FAIRFIELD — A dispute over a large pile of logs and tree trunks stored on a Southport property is headed to court.

In October, Roberto and Nikki Porzio were issued a cease and desist order for 15 Hulls Highway, a corner property that sits next to Izzo and Sons on the Post Road, and across the street from Organika Kitchen and Garelick & Herbs. The couple, who own Bert’s Tree Service in Westport, purchased the small Cape in February. The house is located in a designed commercial district, and according to zoning officials, the storage of logs and firewood is not a permitted use.

“It’s ridiculous,” Roberto Porzio said. “I know it’s a commercial property. It got a bit disorderly, because I had to put $80,000 to $100,000 worth of work into the house, so there’s been construction going on.”

Porzio said he’d like to be able to sell the wood as pulpwood to paper mills.

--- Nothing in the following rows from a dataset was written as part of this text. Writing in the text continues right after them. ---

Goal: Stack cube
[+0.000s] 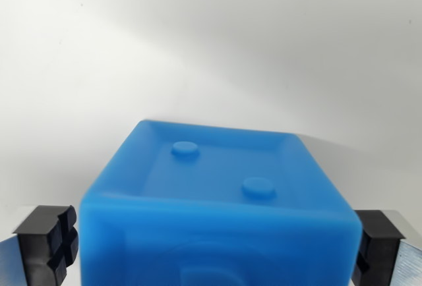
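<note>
A blue cube fills the lower middle of the wrist view, from the centre down toward six o'clock, where the bottom edge of the frame cuts it off. Its upper face is a shallow recessed panel with a raised rim, and two small round studs stand on it: one toward eleven o'clock of the face, the other toward four o'clock. The near face is blurred (too close to the lens for its relief to be read), though a faint rounded outline shows in it. The gripper straddles the cube, with one black finger pad at about eight o'clock on the wrist view's left and the other at about four o'clock on the wrist view's right. Each pad sits right at a lower side edge of the cube, with pale metal finger bodies just outside them at the frame's corners. Whether the pads press on the cube or only stand beside it cannot be told, so the grip itself is uncertain. Behind the cube, from nine o'clock through twelve to three, lies a plain white surface with soft grey shadow across it.
</note>
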Tool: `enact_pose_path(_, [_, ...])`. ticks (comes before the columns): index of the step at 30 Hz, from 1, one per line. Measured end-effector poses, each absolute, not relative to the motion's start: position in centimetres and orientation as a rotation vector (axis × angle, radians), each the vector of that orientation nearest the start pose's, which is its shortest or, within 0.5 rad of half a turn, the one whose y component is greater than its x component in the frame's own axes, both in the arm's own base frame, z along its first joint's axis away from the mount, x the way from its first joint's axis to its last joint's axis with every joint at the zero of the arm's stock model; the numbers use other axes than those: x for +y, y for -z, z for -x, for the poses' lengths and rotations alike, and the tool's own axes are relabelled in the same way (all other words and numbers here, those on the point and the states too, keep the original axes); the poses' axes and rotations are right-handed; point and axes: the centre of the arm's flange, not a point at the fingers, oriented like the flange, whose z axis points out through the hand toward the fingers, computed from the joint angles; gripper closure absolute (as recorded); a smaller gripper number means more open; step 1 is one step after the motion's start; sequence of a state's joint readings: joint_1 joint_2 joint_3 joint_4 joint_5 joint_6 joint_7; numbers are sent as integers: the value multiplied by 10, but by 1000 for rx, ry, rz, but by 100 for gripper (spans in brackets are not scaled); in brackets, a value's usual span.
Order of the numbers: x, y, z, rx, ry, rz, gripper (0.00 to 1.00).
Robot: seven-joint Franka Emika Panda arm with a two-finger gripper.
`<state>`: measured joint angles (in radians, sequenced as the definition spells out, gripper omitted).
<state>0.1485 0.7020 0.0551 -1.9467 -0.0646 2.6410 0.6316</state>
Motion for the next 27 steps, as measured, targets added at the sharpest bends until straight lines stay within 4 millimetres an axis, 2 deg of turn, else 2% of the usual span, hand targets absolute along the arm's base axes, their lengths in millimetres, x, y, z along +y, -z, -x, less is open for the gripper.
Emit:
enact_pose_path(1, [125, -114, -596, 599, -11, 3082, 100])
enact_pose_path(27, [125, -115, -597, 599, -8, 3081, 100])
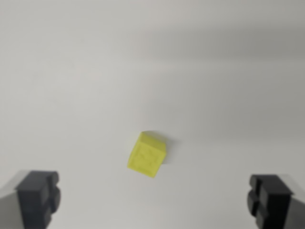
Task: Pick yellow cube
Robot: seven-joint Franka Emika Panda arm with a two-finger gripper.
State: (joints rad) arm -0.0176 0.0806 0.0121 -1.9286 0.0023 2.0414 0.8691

“It has to be drained when you sell to a paper mill,” he said. “I’m tired of wood going into the landfill... Now, the town’s breaking my chops.”

He said he often has people who shop at Organika Kitchen, a eatery across the street from Porzio’s property, park in front of his property and he has no problem with it — in fact, he said, he may put down some gravel to give them a place to park.

This isn’t the first time the Porzio’s have gotten into a court case over logs. In 2015, the town of Easton took the couple to court over the stacks of logs at a property they owned on Stepney Road. Eventually, they reached an out of court settlement with the town after convincing them the wood was for personal use by themselves and family members. The settlement also limited the size of the pile, and the hours when wood could be delivered or machinery such as chainsaws used.

The town’s zoning enforcement officer issued a cease and desist order on Oct. 3, which gave the Porzios 30 days to remove the logs. When they failed to comply, a complaint was filed in state Superior Court in Bridgeport on Nov. 17, seeking both a temporary and permanent injunctions and forcing the removal of the logs A court hearing has been scheduled for Dec. 6.

Porzio said he will be at the hearing. “Yeah, I’ll go to court and battle the socialist town I bought a house in,” Porzio said. “What if I add a fireplace to the house? I can’t store firewood?”

Zoning officials said typically, homeowners can store about 3.5 cords of wood on their property. The wood being stored at the Hulls Highway house is not cut to firewood size.

Representative Town Meeting member Michael Herley, R-10, said several of his constituents brought the situation to his attention.

He said the concerns are not only that the log pile, which sits on the Post Road, is an eyesore, “but what, I believe, is a public safety issue. What is to prevent teenagers from climbing on these logs at night? What if someone gets hurt?”

Porzio said he’s been in the business for 20 years and knows how to safely store and stack the logs. The only way they would roll into the Post Road, he said, is if someone deliberately pushed them.

“This property owner needs to treat our neighborhood with respect and comply with this town order immediately for the safety of all who live and drive in this area of Southport,” Herley said.